Kommt ein Unternehmen in eine Kreisstadt und ist bereit, 2,5 Milliarden Euro zu investieren. Antwortet die Stadt: nein danke.
Das Nein des Stadtparlaments von Groß-Gerau zum Vorhaben des US-Betreibers Vantage Data Centers darf als vorläufiger Höhepunkt der Diskussion gelten, wie die Rhein-Main-Region als Wirtschaftszentrum und wichtigster Internetknoten Europas mit Rechenzentren umgeht. Vor allem mit denen, die sich hier noch ansiedeln wollen.
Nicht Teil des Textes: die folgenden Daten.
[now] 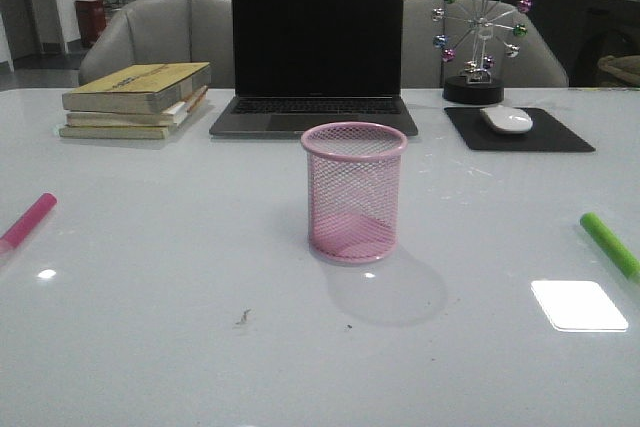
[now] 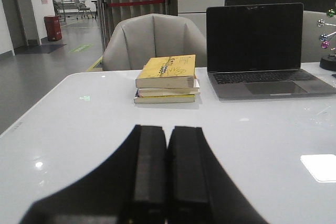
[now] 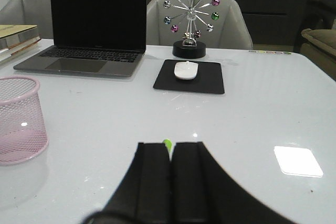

Als erste hatte die Stadt Frankfurt das Wachstum der Branche mit eng gefassten Standortvorgaben beschnitten. Dafür gab es Gründe, aber das Desinteresse ist zugleich überheblich: Die zukunftsträchtige Branche hat ohne großes Zutun der Politik eines ihrer global wichtigsten Zentren in der Stadt aufgebaut. Und nicht nur für die Finanzwirtschaft ist die Nähe zu Rechenleistung und Datenaustausch ein entscheidender Faktor.
Die Politik im Umland erkannte die Chancen, die Frankfurt liegen lässt. Die Datacenter-Branche schien weniger zu stören als der Bau von Logistikhallen mit ununterbrochenem Lastwagenverkehr. Wer die Verträge geschickt verhandelt, kann als Bürgermeister zwar kein Jobwunder, aber die Schaffung hoch qualifizierter Arbeitsplätze verkünden – und Gewerbesteuereinnahmen in Aussicht stellen.
Die Branche plant immer größer
Die Willkommensstimmung scheint vielerorts verflogen zu sein. Unter Politikern hat sich herumgesprochen, dass die internationalen Unternehmen eher wenig in die Stadtkasse einzahlen. Bei Anwohnern ist angekommen, dass auch ein Rechenzentrum als Nachbar ein Gewerbebetrieb ist: den man hört und sieht, der viel Strom und Wasser verbraucht. Derweil plant die Branche immer größer. Waren vor wenigen Jahren noch 50 Megawatt Anschlussleistung eine nennenswerte Größe, werden die Standorte nun drei- oder gar viermal so groß geplant. Das überfordert nicht nur die Stromkapazitäten.
Groß-Gerau ist nicht allein mit der Auffassung, lieber gar kein Unternehmen zuzulassen als so eines. Auch in Maintal und Raunheim wird über Vorhaben gestritten. Wie beim Bau von Straßen, Stromtrassen oder Wohngebieten gilt nun auch für Rechenzentren: Besser stehen sie woanders.
Damit ist niemandem geholfen. Richtig ist, ein Ballungsraum wie Rhein-Main hat Grenzen. Aber die Kommunen wären weit besser beraten, wenn sie mit interessierten Unternehmen verhandeln, sie einladen, aber auch fordern, bis beide Seiten profitieren. Denn Datacenter bedingen das gesamte digitale Leben. Von der Whatsapp-Nachricht bis zum KI-Assistenten steckt alles in den Riesengebäuden. Das Rückgrat von Industrie, Verwaltung und Unterhaltung sowieso.